Mereka tiba tak lama kemudian di desa dan ayah mengarahkannya ke rumah Ja'afaar.
Dia menemukan tempat yang bagus dan memarkir mobil di dekat rumah. Ayah keluar dan menyuruh seorang anak laki-laki masuk ke dalam rumah untuk mengumumkan kedatangannya. Mereka diantar masuk oleh saudara Ja'afaar. "Assalamualaikum," gumam ayah saat mereka memasuki rumah. Dia bertemu dengan temannya yang sakit berbaring di tikar anyaman. "SubhanAllah, Ja'afaar? Gimana perasaanmu? Kenapa kamu gak bilang kalau kamu sakit sejak minggu lalu, aku bisa menjengukmu hari itu." Dia menoleh ke saudara Ja'afaar, "tolong bantu aku menggendongnya, kita akan membawanya ke rumah sakit sekarang."
Dia melakukan apa yang diperintahkan dan mereka membawanya ke rumah sakit yang lebih baik di Abuja. Dia langsung dibawa ke UGD untuk pemeriksaan segera. Istrinya duduk di samping putrinya saat dia mencoba menghibur putrinya untuk berhenti menangis.
Muhsin memindai wajah mereka dan menggelengkan kepalanya. Pemandangan mereka benar-benar menyentuh hatinya. Dia gak bisa membayangkan hal seperti itu terjadi padanya atau siapa pun. Kehilangan ayah adalah sesuatu yang sangat besar dan menyedihkan.
"Kamu gak perlu khawatir, Dalia. Insya Allah ayahmu akan sehat lagi, doa kamu adalah yang dia butuhkan," ayah menenangkan. Dia menatap ayah dan tersenyum kecil. Dia ingin berterima kasih padanya tapi kata-kata itu sudah lama hilang. Mereka menunggu sekitar empat puluh lima menit sebelum dokter akhirnya keluar dan memanggil ayah saja. Dia gak tahu bagaimana memulai untuk memberi tahu istrinya tentang kondisi suaminya.
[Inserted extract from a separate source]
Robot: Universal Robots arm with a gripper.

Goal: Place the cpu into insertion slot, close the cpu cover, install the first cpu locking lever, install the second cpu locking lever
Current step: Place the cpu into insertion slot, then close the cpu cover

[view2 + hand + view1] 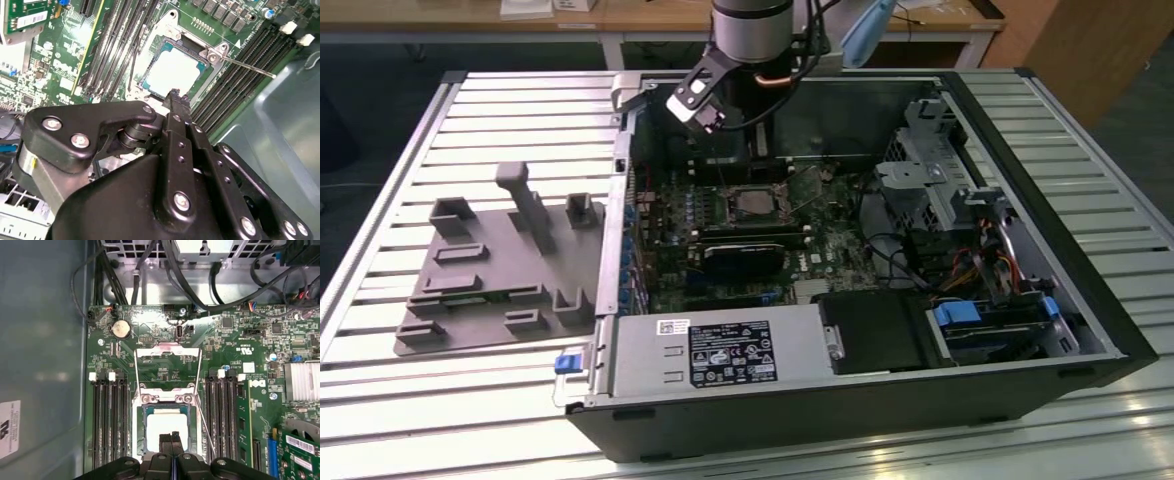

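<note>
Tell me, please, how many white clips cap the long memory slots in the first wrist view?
4. Two white clips sit on one side of the cpu, two on the other. More may be hidden at the slots' other ends.

Exterior view. A pale grey bench of long ribbed metal slats [507, 120] spans the foreground, and bright light glints off its nearest slats. Behind it stands a light wooden table with white metal legs [454, 20]. At the exterior view's right is a brown wooden cabinet panel [1081, 40]. Dark floor [374, 75] shows between bench and table.
</note>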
Ayah duduk di kantor dokter, siap untuk mendengar sesuatu yang positif tentang teman baiknya. Dokter menghela napas, gak bisa memikirkan cara untuk mulai berbicara. "Yah, alhaji.... Kondisi saudara Anda sebenarnya buruk. Kadar gula darahnya sangat tinggi sehingga merusak ginjalnya...."
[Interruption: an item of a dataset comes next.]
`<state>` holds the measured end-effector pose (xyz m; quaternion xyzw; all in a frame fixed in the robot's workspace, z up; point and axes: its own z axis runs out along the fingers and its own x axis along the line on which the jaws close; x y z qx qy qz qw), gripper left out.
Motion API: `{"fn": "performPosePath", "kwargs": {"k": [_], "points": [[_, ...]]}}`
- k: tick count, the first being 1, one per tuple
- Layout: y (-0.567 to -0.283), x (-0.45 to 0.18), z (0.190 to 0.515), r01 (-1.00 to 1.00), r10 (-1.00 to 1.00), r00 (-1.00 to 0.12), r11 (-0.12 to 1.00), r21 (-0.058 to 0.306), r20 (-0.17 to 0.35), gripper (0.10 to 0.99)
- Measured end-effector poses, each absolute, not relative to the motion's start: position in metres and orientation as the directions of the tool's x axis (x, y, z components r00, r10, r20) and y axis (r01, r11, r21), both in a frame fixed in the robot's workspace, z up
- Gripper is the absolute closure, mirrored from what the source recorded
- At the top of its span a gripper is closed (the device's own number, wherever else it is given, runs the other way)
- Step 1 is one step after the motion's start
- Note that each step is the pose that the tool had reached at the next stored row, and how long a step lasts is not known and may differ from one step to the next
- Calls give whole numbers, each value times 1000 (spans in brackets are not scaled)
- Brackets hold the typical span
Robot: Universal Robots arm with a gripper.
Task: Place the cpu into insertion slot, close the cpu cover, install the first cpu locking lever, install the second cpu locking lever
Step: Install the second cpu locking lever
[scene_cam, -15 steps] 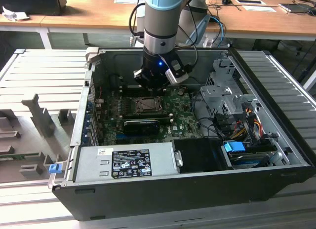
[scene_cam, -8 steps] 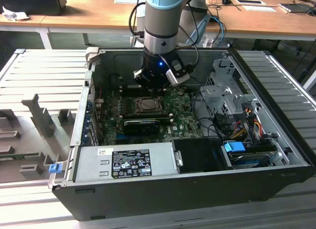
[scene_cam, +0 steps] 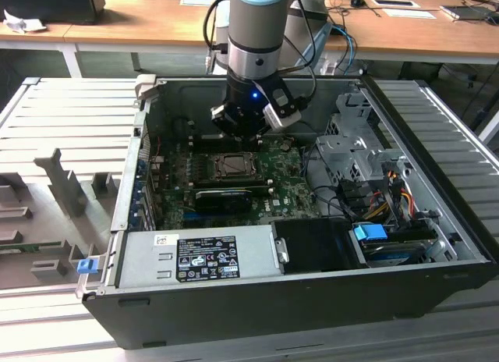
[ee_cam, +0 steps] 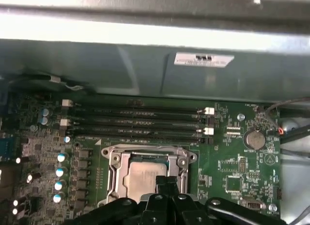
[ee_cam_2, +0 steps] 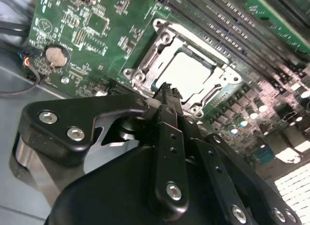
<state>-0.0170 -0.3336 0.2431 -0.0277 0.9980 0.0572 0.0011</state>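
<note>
My gripper (ee_cam_2: pixel 167 91) is pinched closed with nothing in it, hanging right above the near edge of the insertion slot (ee_cam_2: pixel 145 65). The cpu (ee_cam_2: pixel 186 72) is already sitting flat in there, pale top showing, and the cpu cover (ee_cam: pixel 112 159) is down around it like a frame. Past that are the long black memory slots (ee_cam: pixel 138 122) on the green board, then the grey case wall (ee_cam: pixel 145 70).

no legible text, labels too small
</note>
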Motion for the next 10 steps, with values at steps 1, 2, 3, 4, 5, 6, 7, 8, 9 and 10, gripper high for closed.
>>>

"Tunggu dokter, saya gak ngerti apa yang Anda katakan," ayah memotongnya, bingung. Dia bisa ingat saat Ja'afaar memberitahunya bahwa dia didiagnosis menderita diabetes. Lebih dari lima belas tahun sekarang. "Diabetes dapat merusak ginjal dengan menyebabkan kerusakan pada pembuluh darah di dalam ginjal Anda. Unit penyaring ginjal dipenuhi dengan pembuluh darah kecil. Seiring waktu, kadar gula yang tinggi dalam darah dapat menyebabkan pembuluh darah ini menyempit dan tersumbat. Dan untuk saudara Anda, kami perhatikan bahwa dia gak hati-hati dengan obat-obatan atau apa yang dia makan sehingga mencapai tingkat ini."
Ayah terdiam beberapa saat. "Tapi apakah situasinya benar-benar buruk?" Ayah bertanya. "Ginjalnya rusak. Dia akan menjalani perawatan selama dua minggu untuk melihat bagaimana keadaannya," dokter menjelaskan. "Bisakah kita menemuinya sekarang?" Ayah bertanya. Dokter menggelengkan kepalanya, "dia belum sepenuhnya stabil." Dia berterima kasih padanya sebelum keluar.